Would you please return the lines of the material that contain the word "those"?

================================

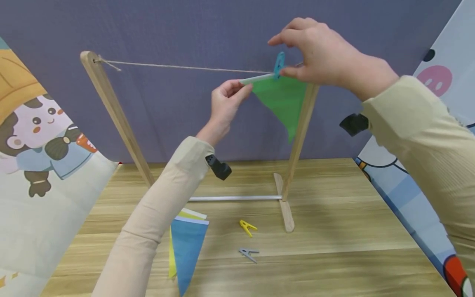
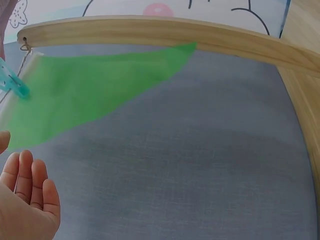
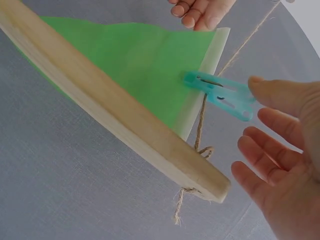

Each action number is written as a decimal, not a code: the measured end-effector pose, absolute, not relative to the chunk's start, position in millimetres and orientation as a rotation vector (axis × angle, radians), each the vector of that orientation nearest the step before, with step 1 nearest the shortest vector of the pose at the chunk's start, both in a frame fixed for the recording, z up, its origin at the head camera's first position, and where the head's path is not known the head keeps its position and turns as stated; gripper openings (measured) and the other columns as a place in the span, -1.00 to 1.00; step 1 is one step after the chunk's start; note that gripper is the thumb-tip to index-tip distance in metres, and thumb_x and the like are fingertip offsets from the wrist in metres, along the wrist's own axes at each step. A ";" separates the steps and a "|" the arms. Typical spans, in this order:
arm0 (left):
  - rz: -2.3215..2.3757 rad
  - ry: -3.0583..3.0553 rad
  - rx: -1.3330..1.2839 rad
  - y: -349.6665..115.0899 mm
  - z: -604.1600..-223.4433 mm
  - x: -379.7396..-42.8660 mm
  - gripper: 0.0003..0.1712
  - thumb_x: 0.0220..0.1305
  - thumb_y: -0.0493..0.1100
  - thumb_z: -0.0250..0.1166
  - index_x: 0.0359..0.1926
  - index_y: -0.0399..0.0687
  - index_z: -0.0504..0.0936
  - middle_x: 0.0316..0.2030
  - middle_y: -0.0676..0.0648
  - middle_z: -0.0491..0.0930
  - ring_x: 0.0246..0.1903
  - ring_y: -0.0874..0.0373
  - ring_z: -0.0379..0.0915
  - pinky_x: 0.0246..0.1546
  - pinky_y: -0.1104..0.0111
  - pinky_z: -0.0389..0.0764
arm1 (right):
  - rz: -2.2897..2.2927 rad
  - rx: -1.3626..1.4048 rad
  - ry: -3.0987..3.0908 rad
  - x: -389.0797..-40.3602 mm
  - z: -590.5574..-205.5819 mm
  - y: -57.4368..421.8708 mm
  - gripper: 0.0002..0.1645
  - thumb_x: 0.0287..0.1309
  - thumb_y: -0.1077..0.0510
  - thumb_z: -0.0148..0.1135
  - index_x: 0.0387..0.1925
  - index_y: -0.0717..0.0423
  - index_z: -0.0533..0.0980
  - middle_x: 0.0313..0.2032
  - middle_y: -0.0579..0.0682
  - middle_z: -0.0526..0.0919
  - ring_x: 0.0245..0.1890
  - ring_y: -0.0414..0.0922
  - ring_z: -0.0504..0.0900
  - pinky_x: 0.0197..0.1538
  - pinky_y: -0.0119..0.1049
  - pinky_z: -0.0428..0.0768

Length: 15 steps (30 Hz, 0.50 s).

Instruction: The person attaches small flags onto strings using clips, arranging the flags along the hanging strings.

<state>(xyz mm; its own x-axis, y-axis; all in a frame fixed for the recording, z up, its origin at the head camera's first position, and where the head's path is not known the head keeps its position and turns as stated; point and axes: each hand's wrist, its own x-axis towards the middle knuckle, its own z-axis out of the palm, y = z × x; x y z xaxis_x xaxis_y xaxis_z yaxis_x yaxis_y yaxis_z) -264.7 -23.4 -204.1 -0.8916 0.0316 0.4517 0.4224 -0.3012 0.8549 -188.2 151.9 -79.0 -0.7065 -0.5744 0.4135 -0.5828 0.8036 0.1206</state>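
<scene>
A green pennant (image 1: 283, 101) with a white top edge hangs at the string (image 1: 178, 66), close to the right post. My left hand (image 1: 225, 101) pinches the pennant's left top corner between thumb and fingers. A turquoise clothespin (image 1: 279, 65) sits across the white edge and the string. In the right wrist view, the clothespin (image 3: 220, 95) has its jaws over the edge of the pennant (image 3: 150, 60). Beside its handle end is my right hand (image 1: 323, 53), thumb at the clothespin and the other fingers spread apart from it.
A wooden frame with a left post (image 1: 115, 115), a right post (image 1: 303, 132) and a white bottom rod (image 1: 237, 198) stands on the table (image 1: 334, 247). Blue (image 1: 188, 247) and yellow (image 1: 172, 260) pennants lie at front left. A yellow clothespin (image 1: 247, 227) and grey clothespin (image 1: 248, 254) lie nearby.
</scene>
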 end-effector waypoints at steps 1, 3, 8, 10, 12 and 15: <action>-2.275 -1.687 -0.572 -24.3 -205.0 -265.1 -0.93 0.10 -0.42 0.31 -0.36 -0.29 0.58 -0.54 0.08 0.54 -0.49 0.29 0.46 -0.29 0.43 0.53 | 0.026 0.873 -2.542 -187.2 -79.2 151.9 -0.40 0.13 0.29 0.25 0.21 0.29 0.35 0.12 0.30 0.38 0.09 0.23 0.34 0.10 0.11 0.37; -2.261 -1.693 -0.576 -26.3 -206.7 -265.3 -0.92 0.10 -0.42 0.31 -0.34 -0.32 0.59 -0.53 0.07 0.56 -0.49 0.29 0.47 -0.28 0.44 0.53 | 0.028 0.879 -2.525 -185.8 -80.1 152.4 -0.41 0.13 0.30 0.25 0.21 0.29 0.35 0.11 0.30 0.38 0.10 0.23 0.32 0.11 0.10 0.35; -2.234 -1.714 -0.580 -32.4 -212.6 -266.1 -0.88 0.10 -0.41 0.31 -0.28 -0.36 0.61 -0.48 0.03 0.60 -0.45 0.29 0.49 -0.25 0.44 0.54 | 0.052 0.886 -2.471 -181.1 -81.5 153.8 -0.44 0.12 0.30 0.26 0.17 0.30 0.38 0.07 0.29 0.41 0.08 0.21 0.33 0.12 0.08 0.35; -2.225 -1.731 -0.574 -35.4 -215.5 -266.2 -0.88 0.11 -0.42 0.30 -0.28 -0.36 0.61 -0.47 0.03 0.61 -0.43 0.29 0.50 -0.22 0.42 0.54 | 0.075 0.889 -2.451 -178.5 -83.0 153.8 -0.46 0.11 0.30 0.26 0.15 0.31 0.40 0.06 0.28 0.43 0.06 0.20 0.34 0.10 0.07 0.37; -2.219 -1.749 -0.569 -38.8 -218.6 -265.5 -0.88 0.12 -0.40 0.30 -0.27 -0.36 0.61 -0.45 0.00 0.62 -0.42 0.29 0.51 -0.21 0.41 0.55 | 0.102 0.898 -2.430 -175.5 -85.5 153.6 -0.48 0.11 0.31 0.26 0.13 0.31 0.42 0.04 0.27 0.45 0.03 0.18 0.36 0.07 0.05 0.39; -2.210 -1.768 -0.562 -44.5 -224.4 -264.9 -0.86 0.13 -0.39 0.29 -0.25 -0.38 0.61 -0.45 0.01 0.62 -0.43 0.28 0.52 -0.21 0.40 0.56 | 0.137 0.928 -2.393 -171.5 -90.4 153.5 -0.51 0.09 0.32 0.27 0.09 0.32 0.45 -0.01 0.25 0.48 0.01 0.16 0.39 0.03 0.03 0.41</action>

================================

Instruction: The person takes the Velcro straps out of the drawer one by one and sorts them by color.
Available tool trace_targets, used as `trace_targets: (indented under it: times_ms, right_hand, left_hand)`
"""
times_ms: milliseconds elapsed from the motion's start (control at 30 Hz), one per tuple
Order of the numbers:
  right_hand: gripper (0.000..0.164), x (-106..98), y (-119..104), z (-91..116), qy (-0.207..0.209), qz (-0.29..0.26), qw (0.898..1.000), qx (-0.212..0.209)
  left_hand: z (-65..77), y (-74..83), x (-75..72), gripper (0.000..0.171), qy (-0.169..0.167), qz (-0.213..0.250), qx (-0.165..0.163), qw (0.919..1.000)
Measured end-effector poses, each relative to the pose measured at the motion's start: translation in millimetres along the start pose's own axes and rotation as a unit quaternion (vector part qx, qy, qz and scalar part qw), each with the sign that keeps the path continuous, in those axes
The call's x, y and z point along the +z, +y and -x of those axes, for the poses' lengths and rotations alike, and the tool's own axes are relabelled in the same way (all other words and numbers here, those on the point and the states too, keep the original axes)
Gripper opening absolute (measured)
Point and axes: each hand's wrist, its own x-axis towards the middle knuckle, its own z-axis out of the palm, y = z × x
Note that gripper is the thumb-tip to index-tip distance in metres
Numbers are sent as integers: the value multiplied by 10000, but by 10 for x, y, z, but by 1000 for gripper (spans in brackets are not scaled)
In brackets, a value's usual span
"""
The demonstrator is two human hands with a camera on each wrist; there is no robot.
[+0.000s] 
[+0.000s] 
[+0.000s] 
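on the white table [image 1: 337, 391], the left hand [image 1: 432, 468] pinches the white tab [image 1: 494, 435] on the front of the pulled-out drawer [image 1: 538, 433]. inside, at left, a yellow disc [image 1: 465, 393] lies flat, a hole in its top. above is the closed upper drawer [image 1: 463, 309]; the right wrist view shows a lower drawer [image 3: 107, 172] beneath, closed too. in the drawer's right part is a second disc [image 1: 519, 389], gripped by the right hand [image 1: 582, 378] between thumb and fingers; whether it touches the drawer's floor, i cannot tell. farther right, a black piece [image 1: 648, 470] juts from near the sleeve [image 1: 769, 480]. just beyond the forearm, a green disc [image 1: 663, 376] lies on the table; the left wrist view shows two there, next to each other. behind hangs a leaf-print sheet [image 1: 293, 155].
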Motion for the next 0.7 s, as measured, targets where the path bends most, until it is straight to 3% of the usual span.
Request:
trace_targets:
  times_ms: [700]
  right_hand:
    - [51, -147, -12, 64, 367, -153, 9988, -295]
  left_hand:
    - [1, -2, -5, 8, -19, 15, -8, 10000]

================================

| Exercise output |
Measured end-effector poses, each relative to the pose measured at the motion's start: translation in millimetres along the start pose's own axes and rotation as a unit quaternion (vector part qx, qy, qz and scalar part qw), each with the sign that keeps the path continuous, in those axes
The call's x, y and z point along the +z, +y and -x of those axes, for the poses' lengths and rotations alike, and the tool's own axes are relabelled in the same way (all other words and numbers here, those on the point and the states too, keep the original axes)

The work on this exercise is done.